FULL PROPOSAL: All programs proposed or occurring in countries with a Travel Warning must submit a Travel Warning Waiver Request Form. Appeals for a waiver are made to the Risk & Security Assessment Committee (RSAC). If the Committee concurs that a waiver to the Travel Warning policy should be granted, it may recommend approval of the request to the Provost. The Provost makes the final decision on all Travel Warning policy waiver requests.

PROGRAM REVIEW: The Executive Director of Education Abroad, in consultation with the Office for International Health and Safety, the University Physician, and the Dean of International Studies and Programs will determine which proposals require review by the RSAC. The Office for International Health and Safety will guide faculty through the RSAC review process. In addition to reviewing all programs proposed or occurring in countries with Travel Warnings, the RSAC will review programs in countries where no other education abroad activities presently occur, in locations where health, safety, or security may be of particular concern, or in regions/cities of individual countries with significant levels of health, safety, or security concerns as identified by the U.S. Department of State, Center for Disease Control and Prevention, or any other reputable body or individuals that express a valid concern about the program or location.

Available Grants

The grants below are available to support the establishment of new MSU education abroad programs.

ISA

We are excited to announce that Education Abroad has partnered with International Studies Abroad (ISA) to provide funding to support the establishment of MSU faculty-directed education abroad programs.

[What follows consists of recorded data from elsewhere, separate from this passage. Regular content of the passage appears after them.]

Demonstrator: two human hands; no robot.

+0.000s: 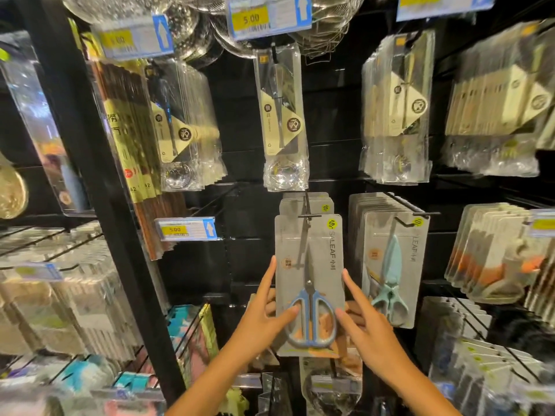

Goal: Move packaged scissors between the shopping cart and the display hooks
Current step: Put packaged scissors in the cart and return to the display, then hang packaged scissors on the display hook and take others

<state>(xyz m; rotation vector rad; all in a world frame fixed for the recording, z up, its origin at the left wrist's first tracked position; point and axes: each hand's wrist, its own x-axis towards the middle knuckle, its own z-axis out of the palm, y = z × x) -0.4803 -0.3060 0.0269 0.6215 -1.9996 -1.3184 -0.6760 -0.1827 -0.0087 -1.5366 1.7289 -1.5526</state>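
Observation:
A grey card pack with blue-handled scissors (pixel 309 283) hangs at the front of a black display hook (pixel 307 216), with more of the same packs behind it. My left hand (pixel 264 310) grips the pack's left edge, thumb on the front. My right hand (pixel 363 319) grips its right edge the same way. To the right, a second hook holds packs of mint-green scissors (pixel 390 274). No shopping cart is in view.
Clear bags of ladles and utensils (pixel 283 121) hang on the row above, under yellow 5.00 price tags (pixel 267 16). A black upright post (pixel 99 181) divides the rack at the left. More packaged goods (pixel 498 253) crowd hooks at right and below.

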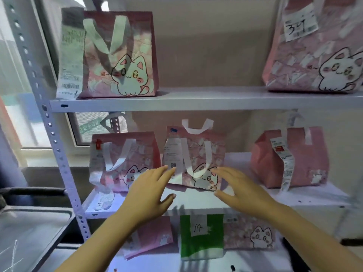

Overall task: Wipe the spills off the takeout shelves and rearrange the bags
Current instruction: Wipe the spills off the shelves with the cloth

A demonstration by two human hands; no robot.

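Both hands reach toward the middle pink cat-print bag (193, 163) standing at the centre of the middle shelf (294, 197). The left hand (149, 193) and right hand (237, 190) flank its lower front with fingers spread and nearly straight; neither grips anything, and contact with the bag cannot be confirmed. Risks: the 2 hands pressing unevenly could tip the tall, soft bag backward or spill its contents; sliding it left could strike the neighbouring cat-print bag (121, 161) just beside it; its loose white handles (197, 125) and taped receipt (172, 152) could snag fingers. Dark specks (299, 201) remain on the shelf to the right.
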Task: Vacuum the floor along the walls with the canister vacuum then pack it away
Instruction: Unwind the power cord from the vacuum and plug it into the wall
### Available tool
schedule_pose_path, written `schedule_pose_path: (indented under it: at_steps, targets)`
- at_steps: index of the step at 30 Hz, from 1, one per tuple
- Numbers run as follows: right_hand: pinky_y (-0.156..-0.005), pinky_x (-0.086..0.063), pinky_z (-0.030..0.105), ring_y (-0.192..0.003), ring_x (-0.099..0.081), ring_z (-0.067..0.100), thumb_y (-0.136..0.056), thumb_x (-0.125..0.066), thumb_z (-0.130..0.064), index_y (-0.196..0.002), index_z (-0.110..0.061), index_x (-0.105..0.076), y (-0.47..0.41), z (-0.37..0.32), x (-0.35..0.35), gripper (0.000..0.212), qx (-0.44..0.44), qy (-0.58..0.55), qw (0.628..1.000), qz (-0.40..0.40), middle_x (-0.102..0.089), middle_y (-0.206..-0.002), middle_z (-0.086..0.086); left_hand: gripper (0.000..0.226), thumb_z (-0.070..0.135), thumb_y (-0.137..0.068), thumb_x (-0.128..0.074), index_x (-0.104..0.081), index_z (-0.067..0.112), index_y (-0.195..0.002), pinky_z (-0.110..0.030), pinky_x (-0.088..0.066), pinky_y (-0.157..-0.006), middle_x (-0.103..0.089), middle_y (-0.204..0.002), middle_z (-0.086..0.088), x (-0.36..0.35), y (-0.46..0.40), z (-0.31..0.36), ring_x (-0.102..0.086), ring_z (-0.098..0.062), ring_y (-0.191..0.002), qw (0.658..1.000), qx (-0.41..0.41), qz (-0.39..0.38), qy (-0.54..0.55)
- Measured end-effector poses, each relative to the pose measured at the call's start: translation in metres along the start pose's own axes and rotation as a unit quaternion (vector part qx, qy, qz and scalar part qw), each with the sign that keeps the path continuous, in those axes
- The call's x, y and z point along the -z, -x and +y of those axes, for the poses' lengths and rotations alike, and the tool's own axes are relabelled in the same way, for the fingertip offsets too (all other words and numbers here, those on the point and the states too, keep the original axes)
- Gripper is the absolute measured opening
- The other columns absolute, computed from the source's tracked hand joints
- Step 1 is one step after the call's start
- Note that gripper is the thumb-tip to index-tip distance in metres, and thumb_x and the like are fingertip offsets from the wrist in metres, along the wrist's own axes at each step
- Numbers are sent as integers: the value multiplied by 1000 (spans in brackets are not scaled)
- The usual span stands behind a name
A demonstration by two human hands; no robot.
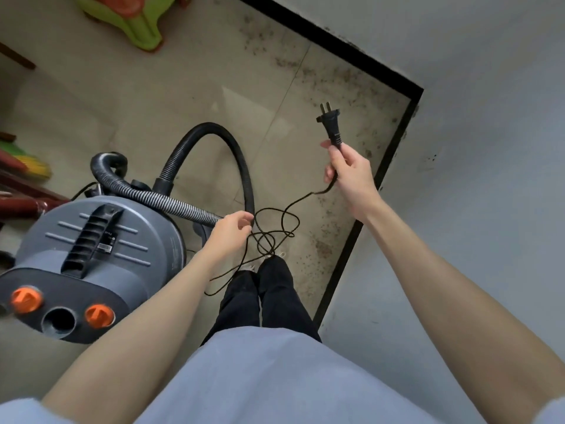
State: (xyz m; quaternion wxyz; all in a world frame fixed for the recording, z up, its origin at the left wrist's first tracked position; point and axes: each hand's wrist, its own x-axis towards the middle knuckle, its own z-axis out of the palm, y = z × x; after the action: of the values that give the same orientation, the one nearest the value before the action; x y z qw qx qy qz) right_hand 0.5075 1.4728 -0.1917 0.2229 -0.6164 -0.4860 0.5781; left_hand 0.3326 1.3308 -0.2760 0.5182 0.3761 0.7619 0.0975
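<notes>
The grey canister vacuum (91,258) stands on the floor (171,96) at my left. My left hand (230,229) grips its black hose (244,166); my right hand (348,169) pinches the cord (284,221) just below the plug (330,122), near the wall (474,87).

Both bare forearms reaching forward and down. Right hand (347,171) raised higher and out to the right, fingers curled, gripping a black power plug (330,123) just below its body, prongs up. Left hand (230,229) lower, near centre, fingers curled round the power cord (275,237).
</notes>
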Motion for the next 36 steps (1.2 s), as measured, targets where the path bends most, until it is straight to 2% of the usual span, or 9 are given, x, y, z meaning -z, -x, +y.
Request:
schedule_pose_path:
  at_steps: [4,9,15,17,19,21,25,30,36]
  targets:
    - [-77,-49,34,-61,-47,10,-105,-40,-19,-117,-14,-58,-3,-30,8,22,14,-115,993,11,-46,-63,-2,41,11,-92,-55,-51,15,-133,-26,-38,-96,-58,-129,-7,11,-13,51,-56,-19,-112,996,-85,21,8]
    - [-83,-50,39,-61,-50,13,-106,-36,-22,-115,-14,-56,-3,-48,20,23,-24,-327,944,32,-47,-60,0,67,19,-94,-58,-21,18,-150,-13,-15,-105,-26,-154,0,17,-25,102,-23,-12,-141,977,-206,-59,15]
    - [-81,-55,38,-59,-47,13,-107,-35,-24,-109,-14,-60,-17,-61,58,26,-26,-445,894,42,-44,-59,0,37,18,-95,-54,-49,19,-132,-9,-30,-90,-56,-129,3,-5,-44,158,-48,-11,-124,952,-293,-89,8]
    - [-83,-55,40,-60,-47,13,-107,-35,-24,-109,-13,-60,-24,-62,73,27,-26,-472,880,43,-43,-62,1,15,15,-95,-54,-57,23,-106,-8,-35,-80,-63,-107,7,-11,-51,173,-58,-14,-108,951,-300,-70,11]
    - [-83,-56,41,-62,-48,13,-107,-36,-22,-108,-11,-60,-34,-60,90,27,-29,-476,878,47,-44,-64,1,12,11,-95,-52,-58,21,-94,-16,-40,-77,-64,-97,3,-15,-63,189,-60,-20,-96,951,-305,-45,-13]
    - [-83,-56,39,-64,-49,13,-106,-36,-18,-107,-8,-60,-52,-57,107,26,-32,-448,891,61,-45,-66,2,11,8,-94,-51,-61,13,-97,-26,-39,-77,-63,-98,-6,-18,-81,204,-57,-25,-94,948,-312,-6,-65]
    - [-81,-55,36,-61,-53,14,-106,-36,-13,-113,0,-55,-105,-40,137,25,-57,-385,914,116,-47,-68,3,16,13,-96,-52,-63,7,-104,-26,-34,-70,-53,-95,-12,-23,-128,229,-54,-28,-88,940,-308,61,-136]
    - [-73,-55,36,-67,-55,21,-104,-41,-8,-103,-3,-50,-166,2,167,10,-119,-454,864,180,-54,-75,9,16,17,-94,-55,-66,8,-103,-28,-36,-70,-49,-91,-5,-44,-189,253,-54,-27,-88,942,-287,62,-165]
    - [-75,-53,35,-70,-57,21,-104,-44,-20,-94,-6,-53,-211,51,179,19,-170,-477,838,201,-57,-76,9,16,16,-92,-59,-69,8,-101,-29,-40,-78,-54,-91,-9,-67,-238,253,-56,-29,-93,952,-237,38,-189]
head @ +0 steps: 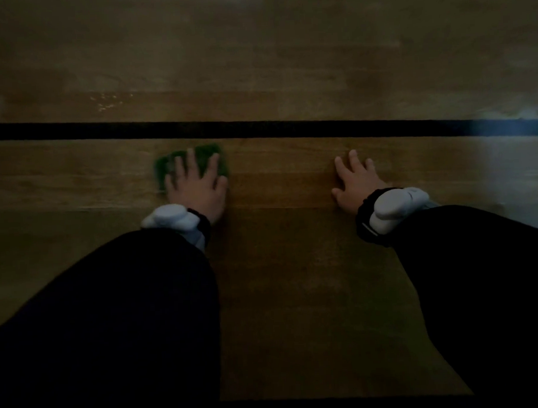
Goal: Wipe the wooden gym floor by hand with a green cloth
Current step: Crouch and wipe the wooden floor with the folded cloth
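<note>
A crumpled green cloth (208, 155) lies on the wooden gym floor (281, 234), just below a black painted line. My left hand (196, 188) presses flat on the cloth with fingers spread, covering most of it. My right hand (358, 184) rests flat on the bare boards to the right, fingers apart, holding nothing. Both arms wear dark sleeves, and each wrist carries a white device on a black strap.
A black line (289, 129) runs across the floor from left to right just beyond both hands. More dim wooden boards stretch beyond it. A pale light patch (519, 174) falls on the floor at the right edge.
</note>
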A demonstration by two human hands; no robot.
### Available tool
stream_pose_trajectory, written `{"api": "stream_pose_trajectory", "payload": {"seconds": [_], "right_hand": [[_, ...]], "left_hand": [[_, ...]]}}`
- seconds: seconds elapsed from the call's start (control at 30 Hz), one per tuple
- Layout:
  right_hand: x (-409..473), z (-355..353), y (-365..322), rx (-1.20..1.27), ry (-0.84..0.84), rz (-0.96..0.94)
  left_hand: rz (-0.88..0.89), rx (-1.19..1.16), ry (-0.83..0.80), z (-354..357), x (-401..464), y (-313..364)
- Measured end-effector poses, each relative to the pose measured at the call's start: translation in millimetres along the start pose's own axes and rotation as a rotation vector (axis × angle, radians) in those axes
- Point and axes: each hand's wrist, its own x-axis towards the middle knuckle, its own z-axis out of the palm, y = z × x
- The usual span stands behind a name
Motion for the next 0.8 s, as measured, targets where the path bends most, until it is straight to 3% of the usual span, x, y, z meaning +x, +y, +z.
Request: {"api": "stream_pose_trajectory", "payload": {"seconds": [0.2,0.37,0.47,0.67,0.8], "right_hand": [[-0.4,-3.0,-2.6,-0.001,-0.015,0.004],[-2.5,-4.8,0.8,0.005,-0.025,-0.02],[-3.6,-5.7,1.1,0.01,-0.035,-0.005],[-4.9,-5.5,2.9,0.016,-0.009,-0.019],[-3.0,-4.5,4.3,0.024,-0.009,-0.031]], "left_hand": [[0.38,0.179,-0.05,47.3,-51.1,84.5],[0.583,0.231,-0.109,59.9,-84.9,93.0],[0.497,0.225,-0.105,48.4,-75.2,73.9],[0.08,0.071,-0.023,21.4,-40.4,-3.5],[0.014,0.031,0.019,20.9,-33.5,-20.2]]}}
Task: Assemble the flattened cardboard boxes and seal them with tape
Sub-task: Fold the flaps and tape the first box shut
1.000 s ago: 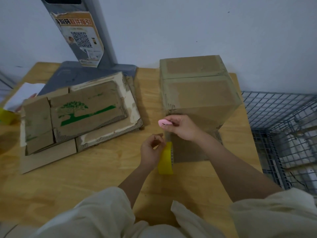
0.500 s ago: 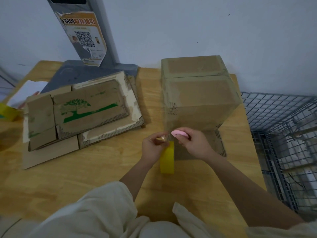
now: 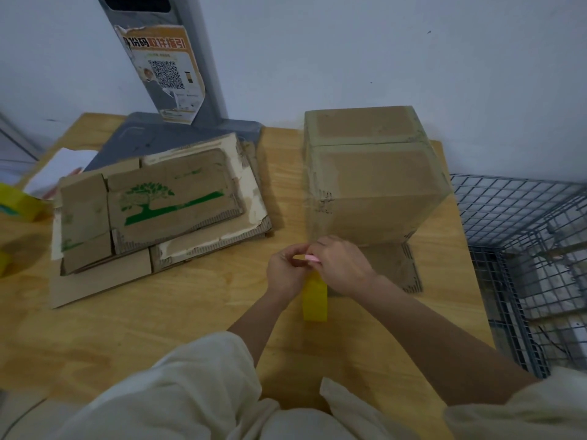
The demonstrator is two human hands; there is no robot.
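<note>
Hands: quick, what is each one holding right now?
Left hand: grips the yellow tape roll.
Right hand: holds a small pink tool, at the tape.

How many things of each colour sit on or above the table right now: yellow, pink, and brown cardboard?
Yellow: 2, the tape roll under the hands and a yellow object at the left table edge.
Pink: 1, the small pink tool in the right hand, close to the left hand.
Brown cardboard: 2, the assembled box and the flattened stack.
Total: 5
</note>
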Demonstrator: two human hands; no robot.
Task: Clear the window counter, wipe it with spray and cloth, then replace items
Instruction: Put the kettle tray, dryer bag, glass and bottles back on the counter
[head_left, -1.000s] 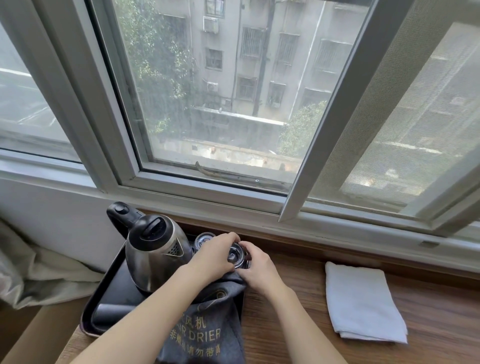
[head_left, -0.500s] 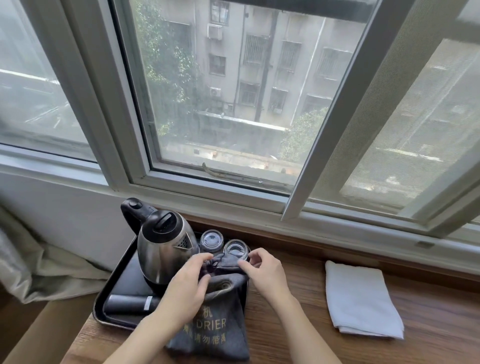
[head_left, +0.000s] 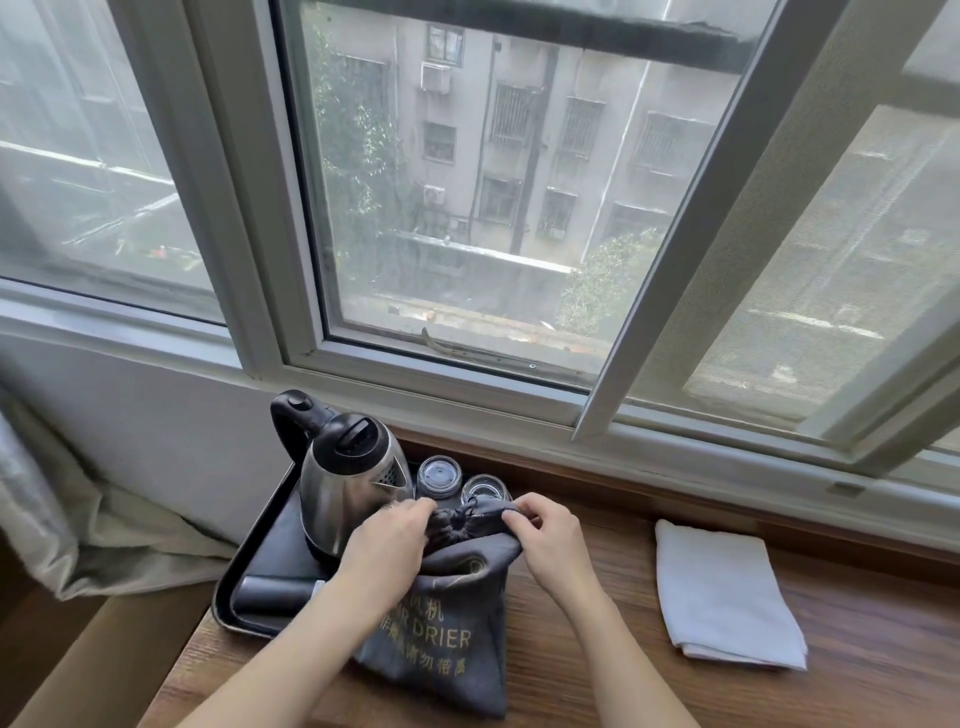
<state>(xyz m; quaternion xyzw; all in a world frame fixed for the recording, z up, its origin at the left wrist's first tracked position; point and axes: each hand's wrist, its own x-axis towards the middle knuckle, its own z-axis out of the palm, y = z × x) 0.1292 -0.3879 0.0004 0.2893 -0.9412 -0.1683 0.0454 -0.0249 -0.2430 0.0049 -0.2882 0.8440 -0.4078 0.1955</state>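
In the head view, a grey drawstring bag (head_left: 447, 618) with the gold letters "DRIER" is seen on the wooden surface (head_left: 597, 670), partly over the right edge of a black tray (head_left: 244, 577). Its long axis runs from the near edge toward the window, with the gathered mouth pointing away, toward two glass cups (head_left: 439, 475). The left hand (head_left: 387, 540) pinches the gathered neck from the left with curled fingers; the right hand (head_left: 550, 538) pinches the cloth of the mouth from the right. The first letters of the print are hidden by the left forearm. A steel kettle (head_left: 348, 478) stands upright on the tray, its spout turned to the right. A dark roll (head_left: 275, 592) lies at the tray's front; what it is cannot be told. A folded white cloth (head_left: 727, 597) lies well apart, on the right.
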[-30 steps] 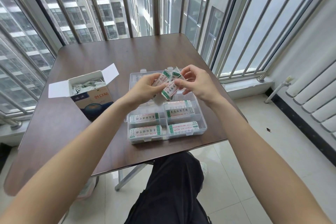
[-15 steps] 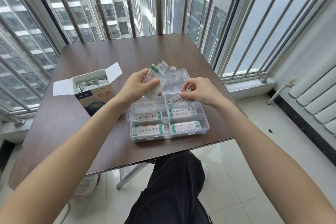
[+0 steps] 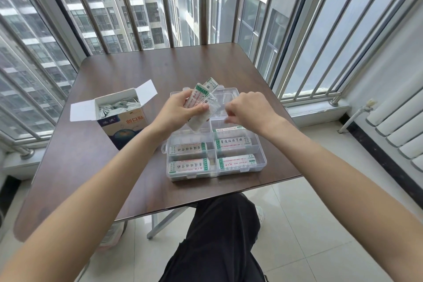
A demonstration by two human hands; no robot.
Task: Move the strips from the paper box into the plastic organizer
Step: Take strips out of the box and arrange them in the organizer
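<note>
Strips (image 3: 199, 103): a fanned bundle, white with green ends, gripped in the left hand (image 3: 183, 110), thumb across the front, fingers curled behind. Bundle is held tilted above the organizer's far left part, its upper ends pointing away from the person. More strips lie flat in the organizer (image 3: 216, 151): two stacks in the near left compartments, three down the right column, green-printed faces up. Far left compartment is mostly hidden behind the hand and bundle; cannot tell its contents.

Right hand (image 3: 248, 110) hovers over the far right compartments, fingers curled downward, fingertips close together. Whether it pinches a strip cannot be told; the fingertips are turned away.

Organizer is clear plastic, lid (image 3: 225, 96) open and lying back on the far side. It sits near the table's (image 3: 109, 162) front edge.

Box (image 3: 119, 117) stands to the left of the organizer, apart from it, flaps open, loose strips heaped inside.

Beyond the table: metal railing (image 3: 206, 7), high-rise buildings. Radiator (image 3: 398, 130) at right. Tiled floor, the person's dark trousers (image 3: 219, 242) below.
</note>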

Funding may be awarded for either a course that embeds an international education travel component into a fall or spring residential course or a program to be offered during the summer or winter break. Visit the ISA grant webpage to find out more details.

ACCENT

Education Abroad is also partnering with ACCENT to provide funding to support the establishment of new faculty-directed programs. Funding may be awarded for either a course that embeds an international education travel component into a fall or spring residential course or a program to be offered during the summer or winter intersessions. The grant will be offered to two programs per year for a maximum of $10,000 per program. Visit the ACCENT grant webpage for details.